The lines below, all of them, should be returned exactly as they appear.
(Information)
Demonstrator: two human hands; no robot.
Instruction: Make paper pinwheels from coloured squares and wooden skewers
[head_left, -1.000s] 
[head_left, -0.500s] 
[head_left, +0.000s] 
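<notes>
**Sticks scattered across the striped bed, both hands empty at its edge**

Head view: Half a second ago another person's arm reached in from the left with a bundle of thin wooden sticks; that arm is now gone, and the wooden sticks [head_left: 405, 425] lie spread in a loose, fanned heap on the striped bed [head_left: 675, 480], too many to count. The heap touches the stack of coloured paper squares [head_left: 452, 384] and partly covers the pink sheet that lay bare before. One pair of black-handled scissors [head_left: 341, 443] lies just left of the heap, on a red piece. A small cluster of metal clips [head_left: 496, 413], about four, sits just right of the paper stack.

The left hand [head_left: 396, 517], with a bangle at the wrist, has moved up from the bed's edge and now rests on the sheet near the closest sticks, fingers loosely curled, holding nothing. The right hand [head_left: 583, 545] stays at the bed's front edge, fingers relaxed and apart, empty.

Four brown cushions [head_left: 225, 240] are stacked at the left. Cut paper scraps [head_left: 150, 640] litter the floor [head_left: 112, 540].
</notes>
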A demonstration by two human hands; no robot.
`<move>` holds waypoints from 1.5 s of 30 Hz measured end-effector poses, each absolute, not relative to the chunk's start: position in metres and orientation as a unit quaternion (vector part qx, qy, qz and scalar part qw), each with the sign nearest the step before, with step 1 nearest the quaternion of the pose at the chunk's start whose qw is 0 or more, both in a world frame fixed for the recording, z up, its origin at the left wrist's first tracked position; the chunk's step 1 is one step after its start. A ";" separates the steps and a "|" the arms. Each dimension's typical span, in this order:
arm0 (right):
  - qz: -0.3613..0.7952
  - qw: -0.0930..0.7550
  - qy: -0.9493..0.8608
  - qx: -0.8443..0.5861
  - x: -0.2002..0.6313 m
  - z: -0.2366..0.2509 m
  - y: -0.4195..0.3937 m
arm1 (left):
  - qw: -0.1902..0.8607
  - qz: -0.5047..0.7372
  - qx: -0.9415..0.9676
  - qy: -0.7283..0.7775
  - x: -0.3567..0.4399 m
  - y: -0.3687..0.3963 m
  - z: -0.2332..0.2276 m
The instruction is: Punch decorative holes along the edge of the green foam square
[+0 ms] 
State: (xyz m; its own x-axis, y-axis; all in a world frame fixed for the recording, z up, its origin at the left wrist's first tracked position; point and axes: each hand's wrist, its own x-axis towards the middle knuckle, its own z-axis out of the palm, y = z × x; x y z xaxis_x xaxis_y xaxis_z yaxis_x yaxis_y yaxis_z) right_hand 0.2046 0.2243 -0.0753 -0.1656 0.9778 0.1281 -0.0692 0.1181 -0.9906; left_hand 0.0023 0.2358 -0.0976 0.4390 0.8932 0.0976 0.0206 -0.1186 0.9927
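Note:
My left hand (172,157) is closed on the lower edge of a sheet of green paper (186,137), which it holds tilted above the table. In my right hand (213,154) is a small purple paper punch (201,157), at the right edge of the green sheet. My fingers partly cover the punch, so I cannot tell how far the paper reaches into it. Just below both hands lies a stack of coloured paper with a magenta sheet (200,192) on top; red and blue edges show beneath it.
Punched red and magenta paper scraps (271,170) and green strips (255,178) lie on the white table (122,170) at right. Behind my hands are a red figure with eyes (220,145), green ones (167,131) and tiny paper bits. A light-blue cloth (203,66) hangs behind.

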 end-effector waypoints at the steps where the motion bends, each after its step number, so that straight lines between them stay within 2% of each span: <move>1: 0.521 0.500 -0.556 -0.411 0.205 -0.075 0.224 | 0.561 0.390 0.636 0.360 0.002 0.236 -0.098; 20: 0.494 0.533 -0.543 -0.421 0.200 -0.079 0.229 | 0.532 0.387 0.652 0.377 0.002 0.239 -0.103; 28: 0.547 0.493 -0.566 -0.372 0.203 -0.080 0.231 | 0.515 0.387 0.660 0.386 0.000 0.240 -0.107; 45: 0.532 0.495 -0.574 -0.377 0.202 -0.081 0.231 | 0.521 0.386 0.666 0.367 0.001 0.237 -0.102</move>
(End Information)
### Exercise solution
Demonstrator: two human hands; no robot.
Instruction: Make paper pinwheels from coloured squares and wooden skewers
[head_left, -1.000s] 
[head_left, -0.500s] 
[head_left, +0.000s] 
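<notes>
**Sticks scattered across the striped bed, both hands empty at its edge**

Head view: Half a second ago another person's arm reached in from the left with a bundle of thin wooden sticks; that arm is now gone, and the wooden sticks [head_left: 405, 425] lie spread in a loose, fanned heap on the striped bed [head_left: 675, 480], too many to count. The heap touches the stack of coloured paper squares [head_left: 452, 384] and partly covers the pink sheet that lay bare before. One pair of black-handled scissors [head_left: 341, 443] lies just left of the heap, on a red piece. A small cluster of metal clips [head_left: 496, 413], about four, sits just right of the paper stack.

The left hand [head_left: 396, 517], with a bangle at the wrist, has moved up from the bed's edge and now rests on the sheet near the closest sticks, fingers loosely curled, holding nothing. The right hand [head_left: 583, 545] stays at the bed's front edge, fingers relaxed and apart, empty.

Four brown cushions [head_left: 225, 240] are stacked at the left. Cut paper scraps [head_left: 150, 640] litter the floor [head_left: 112, 540].
</notes>
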A demonstration by two human hands; no robot.
`<move>` holds waypoints from 1.5 s of 30 Hz measured end-effector poses, each absolute, not relative to the chunk's start: position in metres and orientation as a unit quaternion (vector part qx, qy, qz and scalar part qw), each with the sign nearest the step before, with step 1 nearest the quaternion of the pose at the chunk's start whose qw is 0 or more, both in a world frame fixed for the recording, z up, its origin at the left wrist's first tracked position; the chunk's step 1 is one step after its start. A ";" separates the steps and a "|" the arms. Each dimension's typical span, in this order:
arm0 (right):
  - qz: -0.3613..0.7952
  - qw: -0.0930..0.7550
  - qy: -0.9493..0.8608
  - qx: -0.8443..0.5861
  - x: -0.2002..0.6313 m
  - z: -0.2366..0.2509 m
  - y: -0.4195..0.3937 m
arm1 (left):
  - qw: -0.1902..0.8607
  - qz: -0.5047..0.7372
  - qx: -0.9415..0.9676
  - qy: -0.7283..0.7775
  - x: -0.3567..0.4399 m
  - y: -0.3687..0.3963 m
  - z: -0.2332..0.2276 m
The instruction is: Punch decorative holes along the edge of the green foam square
[+0 ms] 
State: (xyz m; its own x-axis, y-axis; all in a world frame fixed for the recording, z up, its origin at the left wrist's first tracked position; point and axes: each hand's wrist, its own x-axis towards the middle knuckle, its own z-axis out of the palm, y = z × x; x y z xaxis_x xaxis_y xaxis_z yaxis_x yaxis_y yaxis_z) right_hand 0.2046 0.2243 -0.0753 -0.1656 0.9778 0.1281 -0.0692 0.1181 -0.9906; left_hand 0.0023 0.2358 -0.0976 0.4390 0.8932 0.0976 0.0206 -0.1186 0.9927
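Note:
My left hand (172,157) is closed on the lower edge of a sheet of green paper (186,137), which it holds tilted above the table. In my right hand (213,154) is a small purple paper punch (201,157), at the right edge of the green sheet. My fingers partly cover the punch, so I cannot tell how far the paper reaches into it. Just below both hands lies a stack of coloured paper with a magenta sheet (200,192) on top; red and blue edges show beneath it.
Punched red and magenta paper scraps (271,170) and green strips (255,178) lie on the white table (122,170) at right. Behind my hands are a red figure with eyes (220,145), green ones (167,131) and tiny paper bits. A light-blue cloth (203,66) hangs behind.
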
 end-effector waypoints at the steps where the motion bends, each after its step number, so that straight lines between them stay within 2% of each span: <move>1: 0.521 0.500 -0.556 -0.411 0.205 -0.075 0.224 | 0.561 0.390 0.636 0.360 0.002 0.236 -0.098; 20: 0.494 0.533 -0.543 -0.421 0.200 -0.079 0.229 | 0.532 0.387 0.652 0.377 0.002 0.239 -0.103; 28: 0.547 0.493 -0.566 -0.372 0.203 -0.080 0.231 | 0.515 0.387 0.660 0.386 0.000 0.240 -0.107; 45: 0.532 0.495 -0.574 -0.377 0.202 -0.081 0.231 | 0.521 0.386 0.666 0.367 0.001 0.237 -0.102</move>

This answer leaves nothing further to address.